Chinese Bizjet Mismatch: Demand Vs. Assembly Plans

By Bradley Perrett, Graham Warwick
Source: Aviation Week & Space Technology
October 14, 2013
Credit: Cessna Aircraft

Cessna and Embraer business jets should soon begin rolling out of Chinese factories, but how many of them will Chinese buyers want? While China's business aviation market has grown powerfully since 2008, its preference for large aircraft—larger than Cessna's—shows no signs of changing. Recent sales trends seem stronger for Embraer, which until last year had almost none of its aircraft in China.

And in business aviation, for once, buyer preference is an almost completely dominant factor in Chinese aircraft demand. China's industry and its Western partners are almost always assured of local orders for commercial airliners assembled or partly built in China; helicopter manufacturing, too, can enjoy the support of government buyers. But neither the government nor its companies are buying many business jets, and the state is not directing the choices of private buyers, just as it would not tell them which luxury cars to choose. And they are mainly choosing Gulfstreams.

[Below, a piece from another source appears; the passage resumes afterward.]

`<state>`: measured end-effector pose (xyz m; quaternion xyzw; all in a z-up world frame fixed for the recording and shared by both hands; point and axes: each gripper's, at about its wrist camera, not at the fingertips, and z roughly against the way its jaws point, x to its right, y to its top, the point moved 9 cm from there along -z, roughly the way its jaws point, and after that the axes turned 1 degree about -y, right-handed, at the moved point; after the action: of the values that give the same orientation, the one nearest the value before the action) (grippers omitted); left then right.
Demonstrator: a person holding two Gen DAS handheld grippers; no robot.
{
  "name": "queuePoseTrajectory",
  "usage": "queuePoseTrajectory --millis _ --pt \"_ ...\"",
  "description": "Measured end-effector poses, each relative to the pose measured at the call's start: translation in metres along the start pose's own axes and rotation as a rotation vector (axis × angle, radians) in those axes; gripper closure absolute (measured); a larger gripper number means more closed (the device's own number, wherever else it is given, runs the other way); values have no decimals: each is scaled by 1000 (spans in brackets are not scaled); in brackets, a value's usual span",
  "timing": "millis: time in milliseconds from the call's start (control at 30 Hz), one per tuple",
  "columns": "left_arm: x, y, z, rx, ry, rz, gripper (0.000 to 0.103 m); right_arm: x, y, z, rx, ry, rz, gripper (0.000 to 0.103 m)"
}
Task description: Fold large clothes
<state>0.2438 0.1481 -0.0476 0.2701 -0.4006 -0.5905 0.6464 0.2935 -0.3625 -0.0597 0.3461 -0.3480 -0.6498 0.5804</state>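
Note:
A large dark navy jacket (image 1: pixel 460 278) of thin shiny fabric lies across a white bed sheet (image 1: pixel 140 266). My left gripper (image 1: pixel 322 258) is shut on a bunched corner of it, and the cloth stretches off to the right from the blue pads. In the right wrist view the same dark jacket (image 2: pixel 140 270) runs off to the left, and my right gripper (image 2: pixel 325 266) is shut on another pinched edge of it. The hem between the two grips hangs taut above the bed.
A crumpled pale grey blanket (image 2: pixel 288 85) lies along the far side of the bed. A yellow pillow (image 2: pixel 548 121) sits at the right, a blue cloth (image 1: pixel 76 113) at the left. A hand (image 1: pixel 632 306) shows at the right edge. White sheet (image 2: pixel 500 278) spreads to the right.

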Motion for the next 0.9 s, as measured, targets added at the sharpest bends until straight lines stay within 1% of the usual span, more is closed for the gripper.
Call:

Cessna has been working with Avic on projects to build at least three of its aircraft types in China: the mid-size Citation Sovereign with Avic's fighter subsidiary AAT in Chengdu; and the super-light Citation XLS+ in Zhuhai and Caravan utility turboprop in Shijiazhuang, both in factories of Caiga, Avic's general-aviation business. The Citation Latitude, not due to fly until 2014, has been a later prospect for production in Chengdu.

The first Chinese Caravan was due to be completed by the third quarter, but by July, this had slipped to year-end. At that time, XLS+ deliveries from the Zhuhai plant were due to begin in 2014, having slipped from this year. For the Sovereign, Cessna was still in talks with AAT and the Chengdu city government in April (AW&ST April 22, p. 24). Production volume targets have not been disclosed.

Aircraft of XLS+ and Sovereign size are not the focus of demand in China, however, and there are few signs of that changing. “Over the last 3-4 years, [mainland China] market shares of Gulfstream and Bombardier have not changed significantly year to year,” says Hong Kong business aviation consultancy Asia Sky Group, reviewing figures up to 2012. “What is happening, given the current market trends, is [Dassault] Falcon and Embraer are taking market share from Cessna and Hawker [Beechcraft].”

Embraer is setting up an assembly line for business jets in partnership with Avic at Harbin. A factory that formerly assembled ERJ 145 regional jets has been reequipped at apparently little expense for the closely related Legacy 650 super mid-size jet. The latter is closer to current Chinese tastes for large aircraft. The first 650 from Harbin is due for delivery by year-end, as planned, says Embraer.

The Brazilian manufacturer had a negligible business aviation presence in the Chinese market until last year. By the end of 2012, the business-jet fleet in China, including Hong Kong, had eight Embraer aircraft, up from just one a year earlier, and compared with a Cessna fleet unchanged at 33 aircraft. Notably, five of the Embraers that arrived last year were Legacy 650s and one was an almost-identical Legacy 600. Moreover, Embraer booked orders for 28 aircraft in 2012, suggesting its fleet share will rise.